É oportuno salientar também que existe forte tendência do Judiciário em reconhecer legítimo o estabelecimento de carga horária digna aos militares profissionais de segurança pública, em perfeita consonância com o Princípio da Dignidade Humana, fundamento da República Federativa do Brasil.
Em que pese o mandado de injunção nº 2010.004388-1 ter determinado a aplicação do Art. 19 do Regime Jurídico Único dos Servidores Civis, no que tange à carga horária mais humanizada, salientamos que tal decisão se restringe apenas ao impetrante da ação, conforme explicado alhures.
Por estes fundamentos não nos parece lícito e inteligente aos militares estaduais, como também às associações, pleitearem, junto aos comandos, que a carga horária prevista no Regime Jurídico Único dos Servidores Civis seja aplicada no seio da tropa, uma vez que não há previsão legal para tanto, não podendo a Administração Pública praticar ato sem lastro legal.
Finalmente, expomos que aos interessados poderão interpor mandado de injunção, seja individual ou coletivo, para que o ente estatal supra a ausência de lei e, com isso, seja estabelecida carga horária de trabalho que se coadune com o Princípio Constitucional da Dignidade Humana.

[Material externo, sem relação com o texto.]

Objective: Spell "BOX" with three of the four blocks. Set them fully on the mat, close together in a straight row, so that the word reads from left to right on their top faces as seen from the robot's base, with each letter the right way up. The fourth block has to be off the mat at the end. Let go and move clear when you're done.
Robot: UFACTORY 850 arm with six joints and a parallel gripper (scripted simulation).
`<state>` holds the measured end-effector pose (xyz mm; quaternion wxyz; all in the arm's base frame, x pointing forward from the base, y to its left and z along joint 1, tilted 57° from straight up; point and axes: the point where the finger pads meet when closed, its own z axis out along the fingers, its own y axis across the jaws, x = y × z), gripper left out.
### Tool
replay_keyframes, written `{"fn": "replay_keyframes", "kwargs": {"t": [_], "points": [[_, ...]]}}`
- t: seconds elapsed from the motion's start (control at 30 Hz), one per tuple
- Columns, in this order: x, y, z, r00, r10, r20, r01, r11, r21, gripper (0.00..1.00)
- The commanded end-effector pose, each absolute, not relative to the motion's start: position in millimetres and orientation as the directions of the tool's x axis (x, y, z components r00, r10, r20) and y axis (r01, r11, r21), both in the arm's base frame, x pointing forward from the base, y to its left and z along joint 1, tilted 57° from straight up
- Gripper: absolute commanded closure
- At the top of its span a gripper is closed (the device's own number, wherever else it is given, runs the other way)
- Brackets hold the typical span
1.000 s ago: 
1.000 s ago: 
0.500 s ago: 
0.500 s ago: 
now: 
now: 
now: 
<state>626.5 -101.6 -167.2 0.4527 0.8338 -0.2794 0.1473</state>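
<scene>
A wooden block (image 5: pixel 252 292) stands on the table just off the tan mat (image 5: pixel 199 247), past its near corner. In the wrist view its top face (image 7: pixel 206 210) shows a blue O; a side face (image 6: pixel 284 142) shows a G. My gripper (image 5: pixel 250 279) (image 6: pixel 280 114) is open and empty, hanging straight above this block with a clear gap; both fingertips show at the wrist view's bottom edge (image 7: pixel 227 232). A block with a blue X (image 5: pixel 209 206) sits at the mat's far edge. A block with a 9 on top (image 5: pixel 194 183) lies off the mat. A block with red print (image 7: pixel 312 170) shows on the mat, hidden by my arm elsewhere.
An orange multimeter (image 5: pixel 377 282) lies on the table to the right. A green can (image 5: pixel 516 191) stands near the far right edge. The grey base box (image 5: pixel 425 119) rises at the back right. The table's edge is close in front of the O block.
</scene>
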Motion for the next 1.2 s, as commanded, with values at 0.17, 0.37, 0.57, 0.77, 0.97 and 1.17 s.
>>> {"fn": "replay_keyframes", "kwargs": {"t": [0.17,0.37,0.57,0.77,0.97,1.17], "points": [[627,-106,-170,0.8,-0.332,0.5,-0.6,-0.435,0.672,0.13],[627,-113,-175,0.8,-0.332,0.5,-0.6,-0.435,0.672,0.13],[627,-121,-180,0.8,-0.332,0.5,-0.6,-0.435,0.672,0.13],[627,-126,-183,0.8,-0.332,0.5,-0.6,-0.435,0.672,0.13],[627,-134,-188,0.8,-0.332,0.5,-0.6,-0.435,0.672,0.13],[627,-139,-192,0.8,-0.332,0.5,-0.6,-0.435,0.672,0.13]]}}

“Com talento ganhamos partidas; com trabalho em equipe e inteligência ganhamos campeonatos” (Michael Jordan)



Um comentário:

  1. Discordo do companheiro. Não pelo alcance da decisão do TJ/RN, mas, sim quando as associações e policiais militares poderem ou não cobrar uma escala justa diretamente junto ao Comando. Os policiais podem e devem cobrar juntamente ao Comando respectivo uma escala justa, uma vez que há norma que garante tal direito. É a regra inserta na Constituição Federal, art. 1º, III. Isso porque a Administração militar não pode negar a condição de pessoa humana do policial militar e, se não ha uma norma especifica limitando em 40 horas o trabalho semanal, de outra banda não há norma legitimando as escalas acima das 40 horas: a omissão é uma faca de dois gumes e não pode prejudicar o cidadão policial militar, enquanto ser humano que é. Enquanto, individualmente, podemos fazer tudo que a lei não proíbe, observe-se que a Administração só pode fazer o que a lei manda. Assim, o policial militar pode sim cobrar de seu Comandante uma escala justa, utilizando como parâmetro a orientação (jurisprudência) do TJRN extraída do MI, exigindo ser tratado como pessoa humana que é.